* [The problem]: Print all the data that follows exactly, images excluded.

* [Recorded information]:
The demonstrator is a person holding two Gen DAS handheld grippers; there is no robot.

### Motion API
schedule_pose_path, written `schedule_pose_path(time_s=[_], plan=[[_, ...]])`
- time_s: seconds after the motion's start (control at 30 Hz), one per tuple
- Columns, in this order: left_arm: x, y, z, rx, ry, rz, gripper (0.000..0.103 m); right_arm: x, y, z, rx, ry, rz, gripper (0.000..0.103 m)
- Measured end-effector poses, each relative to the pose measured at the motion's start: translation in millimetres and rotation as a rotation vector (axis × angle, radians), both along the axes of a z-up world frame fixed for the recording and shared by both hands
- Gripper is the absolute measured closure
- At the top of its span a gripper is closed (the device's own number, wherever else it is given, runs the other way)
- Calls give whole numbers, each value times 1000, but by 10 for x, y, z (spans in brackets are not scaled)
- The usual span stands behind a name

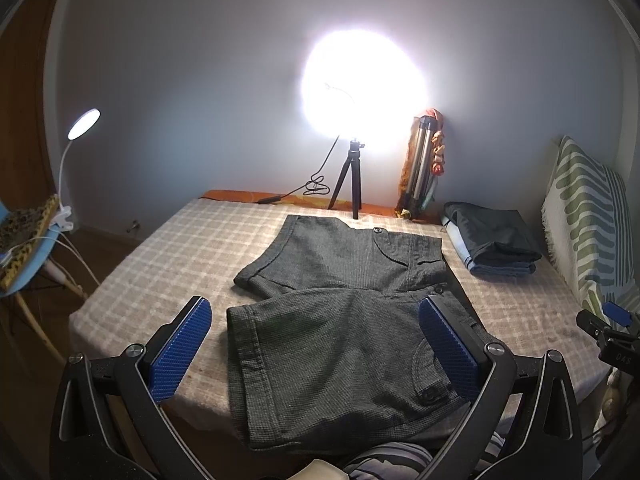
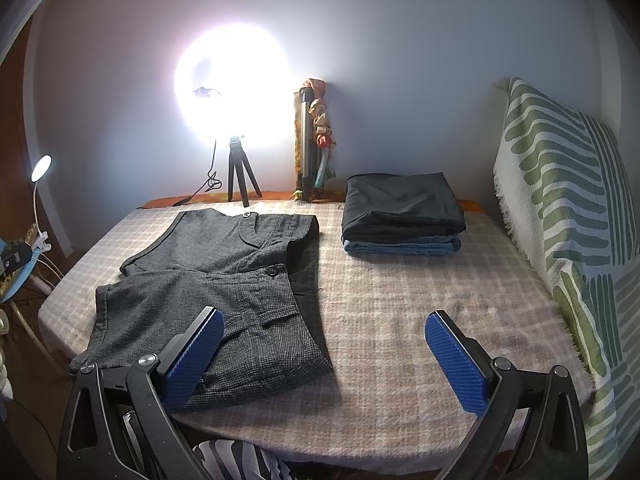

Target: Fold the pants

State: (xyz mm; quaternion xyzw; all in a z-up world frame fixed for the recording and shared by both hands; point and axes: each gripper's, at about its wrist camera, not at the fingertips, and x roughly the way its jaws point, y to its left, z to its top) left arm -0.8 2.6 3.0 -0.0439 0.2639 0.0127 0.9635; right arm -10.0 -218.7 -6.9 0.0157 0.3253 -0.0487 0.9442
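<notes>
Left wrist view: the shorts [image 1: 340, 320] are seen spread flat on the bed [image 1: 160, 248], legs leftward, directly between the wide-open left gripper [image 1: 316, 344], while the equally open, empty right gripper [image 2: 324, 356] is held off their waistband side.

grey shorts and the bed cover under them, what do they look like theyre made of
Grey shorts: a woven, matte cloth, likely cotton or a wool blend, judging by the fine check-like texture, stitched cuffs and dark buttons. Bed cover: a soft, fuzzy blanket, perhaps fleece or brushed cotton, with a napped, slightly pilled surface and pale plaid. The exact fibre cannot be told for either.
</notes>
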Motion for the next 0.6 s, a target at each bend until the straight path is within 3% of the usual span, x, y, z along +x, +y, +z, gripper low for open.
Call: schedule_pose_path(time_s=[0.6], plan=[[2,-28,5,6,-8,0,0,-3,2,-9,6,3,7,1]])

* [Answer below]:
The demonstrator is a person holding two Gen DAS handheld grippers; there is no robot.

### Motion API
schedule_pose_path, written `schedule_pose_path(time_s=[_], plan=[[_, ...]])`
- time_s: seconds after the motion's start (control at 30 Hz), one per tuple
- Columns, in this order: left_arm: x, y, z, rx, ry, rz, gripper (0.000..0.103 m); right_arm: x, y, z, rx, ry, rz, gripper (0.000..0.103 m)
- Measured end-effector poses, each relative to the pose measured at the motion's start: translation in millimetres and rotation as a rotation vector (axis × angle, radians), both along the axes of a z-up world frame fixed for the recording and shared by both hands
- Gripper is the absolute measured closure
- At the top of its span a gripper is closed (the device's own number, wherever else it is given, runs the other way)
- Calls give whole numbers, each value times 1000, but by 10 for x, y, z (spans in brackets are not scaled)
- The usual span stands behind a name


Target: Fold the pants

State: (xyz mm; quaternion xyzw; all in a z-up world frame fixed for the recording and shared by both hands; point and axes: each gripper's, at about its wrist camera, not at the fingertips, and x roughly the way its jaws point, y to its left, z to its top) left arm -0.8 2.6 3.0 -0.0439 0.2639 0.0127 0.9635; right arm -10.0 -218.7 -6.9 0.0157 0.3253 -0.0487 0.9442
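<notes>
Left wrist view: the shorts [image 1: 340, 320] are seen spread flat on the bed [image 1: 160, 248], legs leftward, directly between the wide-open left gripper [image 1: 316, 344], while the equally open, empty right gripper [image 2: 324, 356] is held off their waistband side.

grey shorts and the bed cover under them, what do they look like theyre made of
Grey shorts: a woven, matte cloth, likely cotton or a wool blend, judging by the fine check-like texture, stitched cuffs and dark buttons. Bed cover: a soft, fuzzy blanket, perhaps fleece or brushed cotton, with a napped, slightly pilled surface and pale plaid. The exact fibre cannot be told for either.
</notes>
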Motion for the next 0.6 s, a target at each bend until the straight path is within 3% of the usual span, x, y, z along +x, +y, +z, gripper low for open.
Call: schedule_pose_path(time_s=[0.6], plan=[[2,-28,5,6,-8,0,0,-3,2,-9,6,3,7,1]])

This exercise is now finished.